**Task description:** All of the records below need to be written out exactly, but without the pictures.

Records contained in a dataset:
· · ·
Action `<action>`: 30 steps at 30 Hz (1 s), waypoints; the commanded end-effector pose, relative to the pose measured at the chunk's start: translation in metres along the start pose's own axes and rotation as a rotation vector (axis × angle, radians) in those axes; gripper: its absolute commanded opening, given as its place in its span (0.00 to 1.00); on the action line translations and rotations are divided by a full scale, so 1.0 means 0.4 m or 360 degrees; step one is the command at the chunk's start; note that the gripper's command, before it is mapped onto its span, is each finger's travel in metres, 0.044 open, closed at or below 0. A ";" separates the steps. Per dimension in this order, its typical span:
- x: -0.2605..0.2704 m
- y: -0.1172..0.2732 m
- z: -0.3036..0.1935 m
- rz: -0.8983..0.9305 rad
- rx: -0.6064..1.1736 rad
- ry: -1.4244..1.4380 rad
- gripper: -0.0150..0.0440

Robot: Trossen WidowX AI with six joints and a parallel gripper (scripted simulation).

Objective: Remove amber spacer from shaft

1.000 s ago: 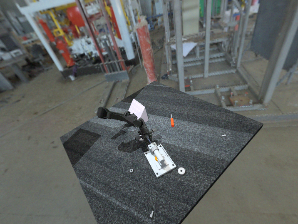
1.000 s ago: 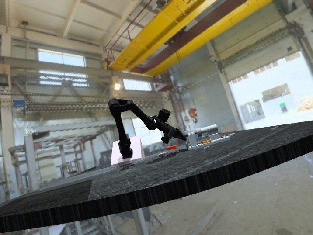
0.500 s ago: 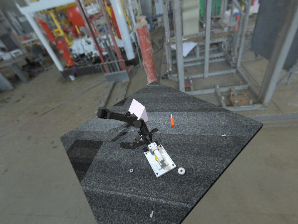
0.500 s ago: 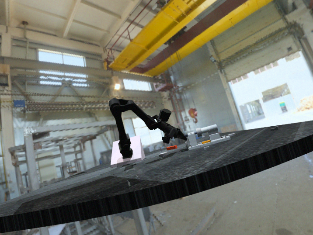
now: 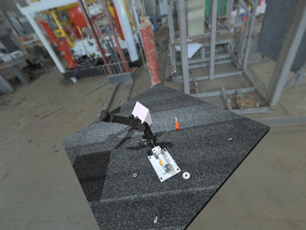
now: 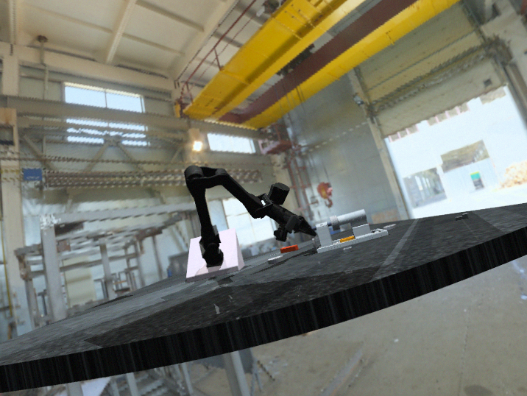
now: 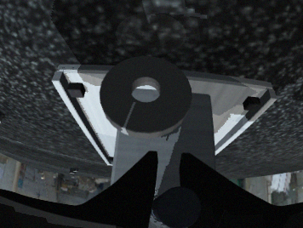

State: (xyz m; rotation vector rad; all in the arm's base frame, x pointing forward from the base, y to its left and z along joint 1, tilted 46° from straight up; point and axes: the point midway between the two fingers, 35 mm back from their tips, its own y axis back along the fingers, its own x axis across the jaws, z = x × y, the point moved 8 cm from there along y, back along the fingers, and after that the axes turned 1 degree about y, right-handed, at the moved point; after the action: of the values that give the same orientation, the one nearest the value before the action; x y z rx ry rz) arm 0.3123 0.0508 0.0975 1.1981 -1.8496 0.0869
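My gripper [image 5: 153, 145] [image 6: 314, 233] [image 7: 168, 159] is shut on the bluish shaft's end, whose dark round face [image 7: 180, 208] shows between the fingers. It sits close to the near post [image 6: 324, 236] [image 7: 196, 123] of the fixture. A grey collar-like spacer [image 5: 157, 153] [image 6: 334, 221] is between that post and the big housing [image 5: 162, 159] [image 6: 353, 216]. The amber spacer [image 5: 160, 163] [image 6: 347, 239] lies low at the white base plate [image 5: 158, 176], beneath the shaft line. A dark grey ring [image 7: 115, 99] shows before the post in the wrist view. How deep the shaft sits is hidden.
A pale washer [image 5: 183, 177] lies beside the plate, and a small ring [image 5: 133, 175] lies on its other side. Another flat pale ring [image 6: 275, 258] lies nearer the arm. A screwdriver with an orange handle [image 5: 177, 126] [image 6: 289, 248] and a pinkish wedge [image 5: 141, 112] [image 6: 232, 251] are on the table.
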 end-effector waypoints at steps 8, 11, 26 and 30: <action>0.000 -0.009 -0.011 0.0003 0.0003 0.0001 0.25; 0.000 -0.011 -0.013 0.0003 0.0003 0.0001 0.25; -0.001 -0.007 -0.008 0.0003 -0.0003 0.0004 0.39; -0.001 -0.007 -0.008 0.0003 -0.0003 0.0004 0.57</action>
State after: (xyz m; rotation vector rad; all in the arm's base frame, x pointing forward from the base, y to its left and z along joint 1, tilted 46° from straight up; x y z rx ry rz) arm 0.3166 0.0509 0.0982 1.1935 -1.8487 0.0878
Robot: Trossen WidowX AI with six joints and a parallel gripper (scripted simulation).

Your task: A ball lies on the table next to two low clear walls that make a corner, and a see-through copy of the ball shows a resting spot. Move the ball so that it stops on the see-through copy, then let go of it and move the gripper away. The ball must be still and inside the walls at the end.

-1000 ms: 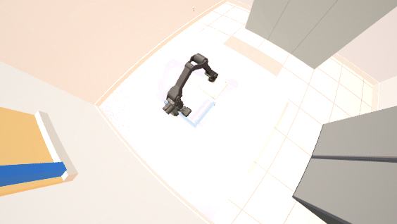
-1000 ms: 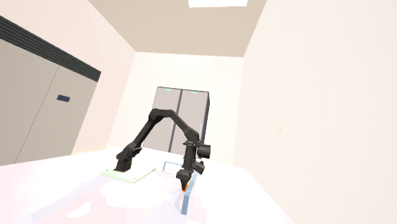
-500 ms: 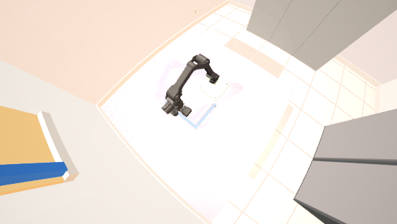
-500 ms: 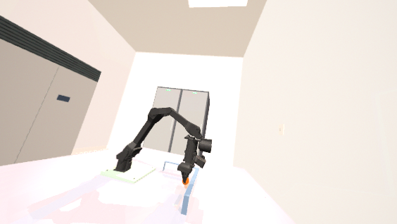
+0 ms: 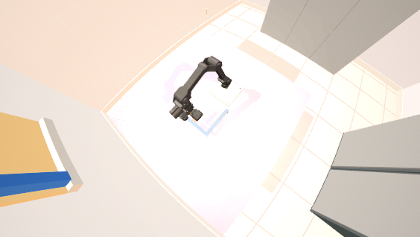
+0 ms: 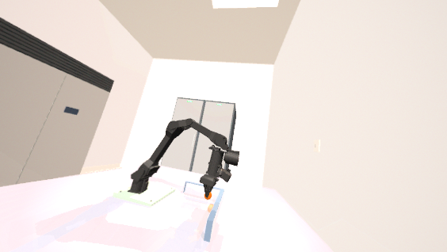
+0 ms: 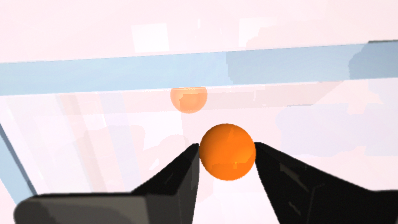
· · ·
**Answer to this exercise:**
Action `<action>`: 30 steps at 30 Hz (1 s), waypoints; the commanded end-effector pose, relative to the pose measured at the chunk's start: translation in metres along the start pose's own axes and rotation as a rotation vector (axis × angle, radians) in those axes; gripper: its absolute commanded opening, given as its place in its span (0.00 to 1.00); on the action line translations and rotations are divided by a full scale, so 1.0 means 0.4 m or 360 degrees; step one is the command at the chunk's start; note that the gripper's command, before it is mapped onto its span, is each finger's travel in metres, 0.044 open, closed at or below 0. A ";" separates the steps. Per dimension in this order, its typical span:
- x: -0.2605..0.2704 m
- y: -0.1172..0.2732 m
- z: -0.3036..0.1935 m
- rz: -0.8983..0.9305 rad
- rx: -0.6064..1.1736 rad
- ry: -1.4244..1.4380 rad
- gripper: -0.0150..0.0440

Robot: Trossen WidowX AI with six joints and a parallel gripper (scripted simulation).

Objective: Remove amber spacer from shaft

1.000 s ago: 
1.000 s ago: 
0.500 s ago: 
0.500 s ago: 
now: 
now: 
now: 

State: (xyz m; rotation vector rad; all in the arm's base frame, x pointing forward from the base, y to its left and z along joint 1, tilted 46° from straight up; point and axes: the point midway between the two fingers, 35 mm back from their tips, its own y axis back along the fingers, its own x axis across the jaws, z = x × y, the point moved 8 cm from there along y, back along the fingers, and after that the axes turned 1 degree about y, right-handed, at the moved point; after the action: of the values that give the same orientation, the one nearest the value before the action; x y z rx ry rz) arm 0.3123 0.0508 0.0975 1.1981 -1.8496 0.0869
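My gripper [image 5: 153, 145] [image 6: 314, 233] [image 7: 168, 159] is shut on the bluish shaft's end, whose dark round face [image 7: 180, 208] shows between the fingers. It sits close to the near post [image 6: 324, 236] [image 7: 196, 123] of the fixture. A grey collar-like spacer [image 5: 157, 153] [image 6: 334, 221] is between that post and the big housing [image 5: 162, 159] [image 6: 353, 216]. The amber spacer [image 5: 160, 163] [image 6: 347, 239] lies low at the white base plate [image 5: 158, 176], beneath the shaft line. A dark grey ring [image 7: 115, 99] shows before the post in the wrist view. How deep the shaft sits is hidden.
A pale washer [image 5: 183, 177] lies beside the plate, and a small ring [image 5: 133, 175] lies on its other side. Another flat pale ring [image 6: 275, 258] lies nearer the arm. A screwdriver with an orange handle [image 5: 177, 126] [image 6: 289, 248] and a pinkish wedge [image 5: 141, 112] [image 6: 232, 251] are on the table.
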 end-effector waypoints at steps 8, 11, 26 and 30: <action>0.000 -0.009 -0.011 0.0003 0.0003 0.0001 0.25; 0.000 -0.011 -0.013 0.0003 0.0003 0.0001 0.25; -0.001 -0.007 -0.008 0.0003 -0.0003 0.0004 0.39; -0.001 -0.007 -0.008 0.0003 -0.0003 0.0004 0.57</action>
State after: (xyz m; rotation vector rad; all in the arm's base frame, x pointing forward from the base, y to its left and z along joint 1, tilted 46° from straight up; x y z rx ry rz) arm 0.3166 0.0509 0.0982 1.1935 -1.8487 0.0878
Robot: Trossen WidowX AI with six joints and a parallel gripper (scripted simulation).

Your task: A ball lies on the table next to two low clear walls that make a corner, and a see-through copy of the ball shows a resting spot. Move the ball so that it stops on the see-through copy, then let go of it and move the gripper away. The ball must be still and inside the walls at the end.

-1000 ms: 
-1000 ms: 
-500 ms: 
-500 ms: 
+0 ms: 
+0 ms: 
+0 ms: 

This output has been given in full.